À quoi correspondent les limites planétaires ?
Natacha Gondran : Les limites planétaires sont un cadre scientifique élaboré en 2009 par un groupe de scientifiques issus de différentes disciplines des sciences de l’environnement, réunis autour de Johan Rockström. Ce cadre vise à identifier les processus essentiels qui régulent la stabilité et la résilience du système Terre. Les limites planétaires, au nombre de neuf, sont : le changement climatique (qui prend en compte la concentration de CO₂ et le forçage radiatif) ; l’érosion de la biodiversité ; l’acidification des océans ; l’appauvrissement de la couche d’ozone ; le cycle de l’eau douce (modifications des précipitations, sécheresses, inondations), le cycle de l’azote et du phosphore (pollution des sols et des eaux par l’agriculture intensive), le changement d’utilisation des sols (déforestation, urbanisation), l’introduction d’entités nouvelles (pollution chimique, plastiques, produits toxiques) ; et enfin la pollution atmosphérique par les aérosols.
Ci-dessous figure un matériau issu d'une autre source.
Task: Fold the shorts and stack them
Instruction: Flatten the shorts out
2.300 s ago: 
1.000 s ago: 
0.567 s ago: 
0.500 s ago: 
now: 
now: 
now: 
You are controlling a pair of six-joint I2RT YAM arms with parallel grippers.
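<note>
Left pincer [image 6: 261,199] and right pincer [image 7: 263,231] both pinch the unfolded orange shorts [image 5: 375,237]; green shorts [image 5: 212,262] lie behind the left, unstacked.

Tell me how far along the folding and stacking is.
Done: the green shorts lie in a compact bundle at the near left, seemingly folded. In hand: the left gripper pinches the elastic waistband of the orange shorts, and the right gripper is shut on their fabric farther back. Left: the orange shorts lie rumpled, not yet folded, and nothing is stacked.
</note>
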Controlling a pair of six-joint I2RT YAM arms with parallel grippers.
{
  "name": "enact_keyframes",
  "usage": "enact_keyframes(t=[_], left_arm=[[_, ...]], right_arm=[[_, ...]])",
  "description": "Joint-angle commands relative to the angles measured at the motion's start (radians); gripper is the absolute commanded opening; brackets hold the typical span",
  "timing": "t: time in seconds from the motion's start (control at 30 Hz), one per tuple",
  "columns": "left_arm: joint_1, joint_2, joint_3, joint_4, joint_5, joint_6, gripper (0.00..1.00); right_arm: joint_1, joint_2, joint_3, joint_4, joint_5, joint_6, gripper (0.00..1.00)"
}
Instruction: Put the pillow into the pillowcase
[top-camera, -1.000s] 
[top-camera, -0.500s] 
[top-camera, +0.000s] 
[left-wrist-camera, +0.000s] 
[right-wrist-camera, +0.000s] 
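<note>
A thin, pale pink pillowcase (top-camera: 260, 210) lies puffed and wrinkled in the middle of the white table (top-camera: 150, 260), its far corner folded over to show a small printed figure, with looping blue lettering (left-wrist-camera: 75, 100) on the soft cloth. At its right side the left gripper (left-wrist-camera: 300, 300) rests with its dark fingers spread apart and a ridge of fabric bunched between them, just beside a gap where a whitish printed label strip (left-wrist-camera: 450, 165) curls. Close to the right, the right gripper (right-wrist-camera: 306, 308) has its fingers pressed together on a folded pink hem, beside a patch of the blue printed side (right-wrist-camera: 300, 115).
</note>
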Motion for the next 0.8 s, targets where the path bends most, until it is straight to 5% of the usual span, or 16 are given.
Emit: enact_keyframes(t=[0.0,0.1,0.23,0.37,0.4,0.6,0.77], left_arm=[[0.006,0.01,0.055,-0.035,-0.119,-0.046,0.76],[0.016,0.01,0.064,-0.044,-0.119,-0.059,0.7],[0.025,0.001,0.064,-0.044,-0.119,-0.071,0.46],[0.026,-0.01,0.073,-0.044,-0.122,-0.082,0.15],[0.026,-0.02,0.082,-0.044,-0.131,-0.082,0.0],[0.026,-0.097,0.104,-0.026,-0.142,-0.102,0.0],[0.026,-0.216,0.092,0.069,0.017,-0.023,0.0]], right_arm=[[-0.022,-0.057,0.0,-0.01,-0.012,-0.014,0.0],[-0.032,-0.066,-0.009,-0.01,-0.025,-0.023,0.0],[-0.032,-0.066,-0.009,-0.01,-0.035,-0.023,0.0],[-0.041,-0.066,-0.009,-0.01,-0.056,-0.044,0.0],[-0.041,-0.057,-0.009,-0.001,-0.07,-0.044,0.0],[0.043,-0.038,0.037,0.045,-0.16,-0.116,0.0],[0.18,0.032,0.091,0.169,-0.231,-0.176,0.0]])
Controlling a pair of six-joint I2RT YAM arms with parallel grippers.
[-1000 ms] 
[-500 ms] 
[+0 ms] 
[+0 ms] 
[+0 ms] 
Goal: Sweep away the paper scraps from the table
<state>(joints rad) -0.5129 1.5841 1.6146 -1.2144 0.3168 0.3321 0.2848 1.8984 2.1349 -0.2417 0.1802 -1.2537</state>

Pour chaque limite, une « variable de contrôle » et une valeur seuil sont estimés : il s’agit des « frontières planétaires » qui garantissent de maintenir des conditions favorables à l’habitabilité de notre planète.
En effet, depuis environ 12 000 ans, la Terre est dans un état relativement stable, que l’on appelle l’Holocène. Cependant, les activités humaines exercent aujourd’hui une pression telle que certaines de ces conditions de stabilité risquent de basculer. Si ces variables-clés dépassent le seuil fixé, le système pourrait entrer dans un état beaucoup plus incertain, voire dangereux pour l’humanité. Ces seuils n’étant pas connus à l’avance, des valeurs, aussi appelées « frontières », sont définies pour garder une marge de sécurité et éviter d’entrer dans une « zone à hauts risques » qui verrait les conditions d’équilibre actuelles du système Terre être bouleversées.
Ces limites font-elles consensus pour décrire l’état de la planète ?
NG : Comme souvent en sciences, les limites planétaires ne sont pas totalement consensuelles. Le Groupe d’experts intergouvernemental sur l’évolution du climat (Giec), notamment, n’en parle pas explicitement dans ses rapports. Leurs raisons sont scientifiques, d’une part, car tous les indicateurs ne font pas l’unanimité dans la communauté scientifique, certains climatologues estimant que le climat change progressivement, sans faire l’objet de seuils de bascule. Mais aussi politiques. En effet, certains décideurs craignent qu’annoncer qu’il y a une limite déjà dépassée risque d’être démobilisateur du point de vue de l’action climatique.
Toutefois, suite à l’Accord de Paris et à la décision des États signataires de limiter le réchauffement climatique à +2 °C, le GIEC a rédigé un rapport sur les différences au niveau planétaires entre un réchauffement de +1,5 °C et de +2°C. Entre les lignes, on peut y lire qu’entre ces deux valeurs-seuils, les conséquences seraient très différentes : à +2 °C, elles deviennent totalement ingérables pour l’humanité. C’est donc une frontière définie implicitement.
Il s’agit en outre d’un cadre en constante évolution, prenant en compte des disciplines variées : climatologie, biologie, géographie, mais aussi, depuis 2023, les sciences sociales. À ce sujet, un nouveau cadre défini en 2023, moins médiatisé pour l’instant, fixe des limites « sûres » et « justes ». Celles-ci intègrent les enjeux de justice sociale, en prenant en compte les vulnérabilités des populations les plus exposées.
Quel est l’état actuel des limites planétaires ?
NG : Les études récentes montrent que plusieurs de ces frontières ont déjà été franchies. Lors de leur définition en 2009, trois frontières étaient déjà préoccupantes : le changement climatique, l’érosion de la biodiversité et le cycle de l’azote. Quelques années plus tard, en 2015, le phosphore et l’utilisation des sols ont également dépassé des niveaux critiques. Et plus récemment, en 2023, deux nouvelles frontières ont été reconnues comme dépassées : le cycle de l’eau douce (dont la variable de contrôle a changé entre 2015 et 2023) et l’introduction d’entités nouvelles. Dans la publication de 2023, seules la charge en aérosols et l’acidification des océans restaient en deçà des seuils critiques, bien que pour cette dernière, la frontière est en passe d’être franchie.